Graduation Year

2020

Document Type

Dissertation

Degree

Ph.D.

Degree Name

Doctor of Philosophy (Ph.D.)

Degree Granting Department

Electrical Engineering

Major Professor

Richard D. Gitlin, Sc.D.

Co-Major Professor

Kwang-Cheng Chen, Ph.D.

Committee Member

Nasir Ghani, Ph.D.

Committee Member

Srinivas Katkoori, Ph.D.

Committee Member

Gabriel Arrobo, Ph.D.

Keywords

5G and 6G Networks, Anomaly Detection, Load Balancing and Capacity Optimization, Quality of Experience, RAN-Based Notification Area Configuration

Abstract

The telecommunications industry is going through a metamorphic journey where the 5G and 6G technologies will be deeply rooted in the society forever altering how people access and use information. In support of this transformation, this dissertation proposes a fundamental paradigm shift in the design, performance assessment, and optimization of wireless communications networks developing the next-generation self-organizing communications networks with the synergistic application of machine learning and user-centric technologies.

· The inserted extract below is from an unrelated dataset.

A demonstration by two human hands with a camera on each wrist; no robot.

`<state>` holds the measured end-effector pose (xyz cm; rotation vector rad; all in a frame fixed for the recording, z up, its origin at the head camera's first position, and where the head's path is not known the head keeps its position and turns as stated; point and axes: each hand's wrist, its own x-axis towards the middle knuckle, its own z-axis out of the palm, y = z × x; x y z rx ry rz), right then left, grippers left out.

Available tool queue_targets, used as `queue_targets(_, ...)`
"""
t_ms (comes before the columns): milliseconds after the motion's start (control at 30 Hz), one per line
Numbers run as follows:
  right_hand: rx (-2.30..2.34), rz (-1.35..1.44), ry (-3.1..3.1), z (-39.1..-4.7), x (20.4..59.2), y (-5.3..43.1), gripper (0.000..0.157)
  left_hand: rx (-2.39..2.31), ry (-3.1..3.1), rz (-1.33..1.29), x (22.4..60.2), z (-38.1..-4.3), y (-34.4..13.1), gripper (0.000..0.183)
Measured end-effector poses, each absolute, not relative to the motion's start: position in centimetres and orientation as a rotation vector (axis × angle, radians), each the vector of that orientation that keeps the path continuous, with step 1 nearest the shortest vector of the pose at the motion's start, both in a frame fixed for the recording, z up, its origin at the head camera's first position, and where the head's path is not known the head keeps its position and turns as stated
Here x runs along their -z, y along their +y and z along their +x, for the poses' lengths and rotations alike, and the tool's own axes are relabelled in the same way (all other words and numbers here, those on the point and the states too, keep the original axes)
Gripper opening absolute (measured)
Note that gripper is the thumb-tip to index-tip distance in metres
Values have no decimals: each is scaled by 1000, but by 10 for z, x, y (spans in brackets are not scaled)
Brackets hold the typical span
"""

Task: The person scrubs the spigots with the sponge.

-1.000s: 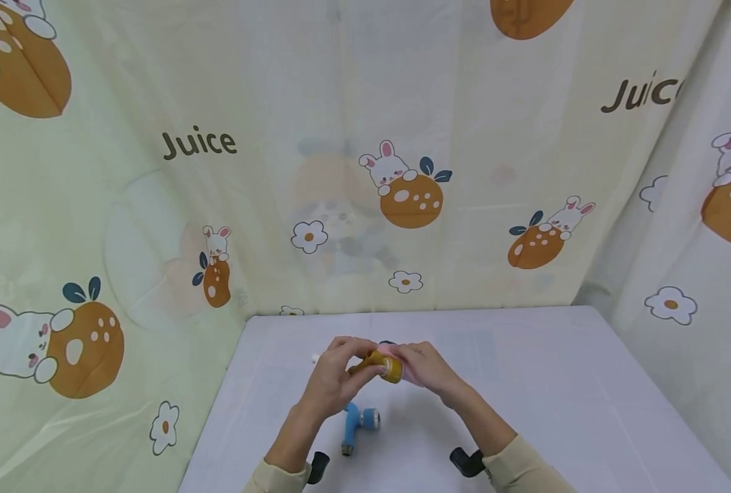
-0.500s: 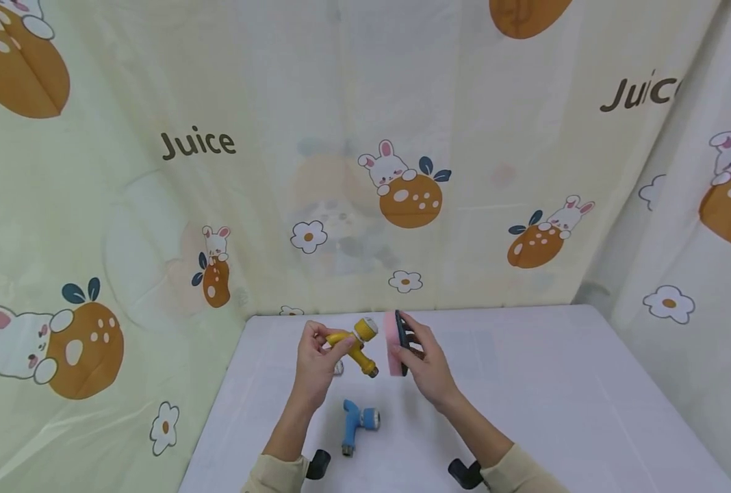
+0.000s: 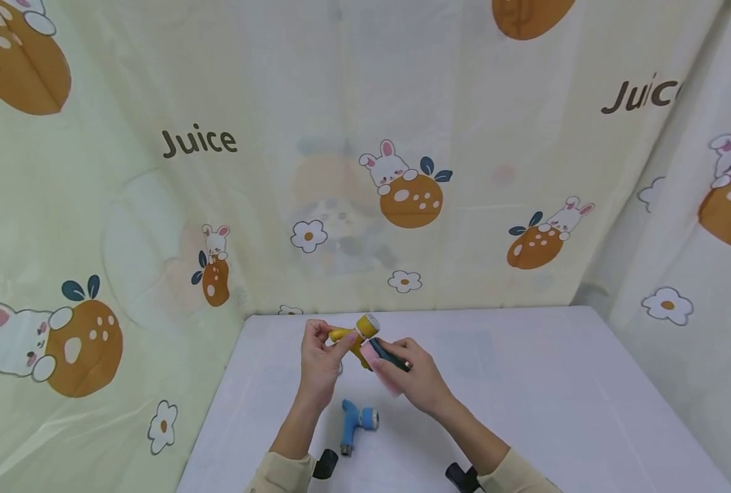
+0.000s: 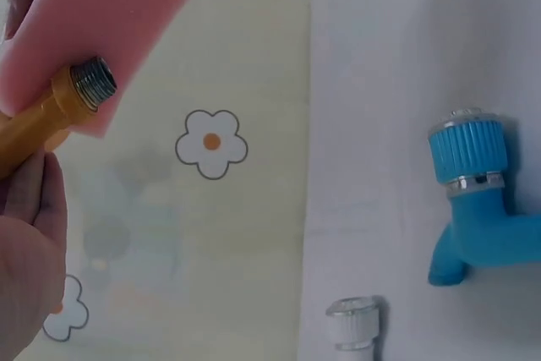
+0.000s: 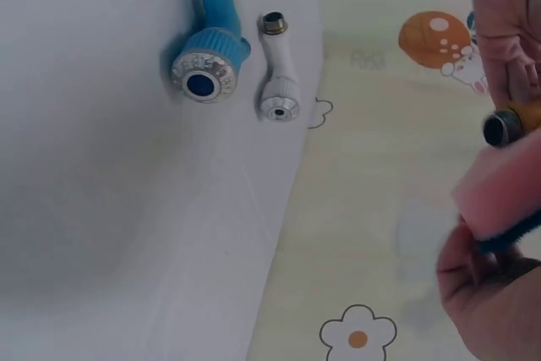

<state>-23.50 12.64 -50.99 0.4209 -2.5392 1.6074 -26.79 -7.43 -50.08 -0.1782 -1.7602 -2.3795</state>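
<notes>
My left hand (image 3: 319, 363) pinches a yellow faucet (image 3: 367, 327) by its spout, held up above the table, with its knob towards the top. The faucet's threaded metal end (image 4: 93, 82) shows in the left wrist view. A pink sponge with a dark back (image 3: 370, 352) is gripped by my right hand (image 3: 419, 378). Its pink side lies against the faucet's body, partly covering it in the head view. In the right wrist view the pink sponge (image 5: 503, 192) is just below the threaded end, the right hand's fingers curled around its dark back.
A blue faucet (image 3: 352, 424) lies on the white table (image 3: 526, 411) nearer to me. Beyond it lies a white faucet (image 5: 279, 69), mostly hidden by my left hand in the head view. A printed curtain (image 3: 341, 274) stands behind the table.
The yellow faucet was first worked between both hands, then held apart from the sponge with its threaded end down. Now the right hand has tilted the sponge and brought it left against the faucet.
</notes>
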Motion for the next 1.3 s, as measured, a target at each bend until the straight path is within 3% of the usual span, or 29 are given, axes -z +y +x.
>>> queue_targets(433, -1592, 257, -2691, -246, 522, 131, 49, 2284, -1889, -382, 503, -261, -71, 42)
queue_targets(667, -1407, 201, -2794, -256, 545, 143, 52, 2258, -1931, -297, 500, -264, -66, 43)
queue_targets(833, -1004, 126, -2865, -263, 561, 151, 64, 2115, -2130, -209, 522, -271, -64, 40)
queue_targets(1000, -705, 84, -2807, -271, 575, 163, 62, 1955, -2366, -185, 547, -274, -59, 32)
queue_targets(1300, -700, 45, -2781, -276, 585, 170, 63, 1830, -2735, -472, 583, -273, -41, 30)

This dissertation gives an overview of the concept of self-organizing networks (SONs), provides insight into the “hot” technology of machine learning (ML), and offers an intuitive understanding of the user-centric (UC) technology that form the foundation of the research initiatives conceived, implemented, and validated in this dissertation. A three-layered approach based on the synergistic application of SON, ML, and UC technologies is applied for anomaly detection, load balancing and capacity optimization, and radio access network-based notification area (RNA) configuration and management.

In the first research initiative, ML is applied to learn and predict a UC key performance indicator that imports the effect of the end-user perception of the quality of service to achieve end-to-end service assurance and proactively detect dysfunctional network nodes enabling automatic detection and remediation of failing network nodes to mitigate network degradation in self-healing SON systems.

In the second research initiative a UC and ML based methodology called US-OCSP (i.e. user-specific optimal capacity and shortest path) is developed that can be integrated with an auto or personal navigation system to provide routing that avoids congested network traffic and effects resource optimization enabling load balancing and capacity optimization in self-optimizing SON systems.

In the third research initiative, a UC and ML-embedded clustering mechanism is developed for dynamic configuration and management of RAN-based notification areas (i.e. RAN-based paging areas) that can help achieve improved signaling and paging load to attain reduced latency and improved network capacity, while lowering power consumption supporting emerging 5G/6G applications and services that generate an extensive amount of random aperiodic and keep-alive data traffic in self-configuring SON systems.

Finally, a high-level framework consisting of several core building blocks is provided to support UC and ML-infused network standardization that the network operators can adopt to shape the network of tomorrow.